* _Activity_:
Return every line of the data exactly as it appears.
◇ ◇ ◇ ◇
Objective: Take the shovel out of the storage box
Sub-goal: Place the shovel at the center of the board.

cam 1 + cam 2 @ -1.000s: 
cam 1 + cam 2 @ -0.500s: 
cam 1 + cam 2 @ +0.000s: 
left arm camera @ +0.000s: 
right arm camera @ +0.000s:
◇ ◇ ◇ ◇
* _Exercise response_:
Objective: Take the shovel out of the storage box
Sub-goal: Place the shovel at the center of the board.

cam 1 + cam 2 @ -1.000s: 
cam 1 + cam 2 @ -0.500s: 
cam 1 + cam 2 @ +0.000s: 
left arm camera @ +0.000s: 
right arm camera @ +0.000s:

The exercise is now done.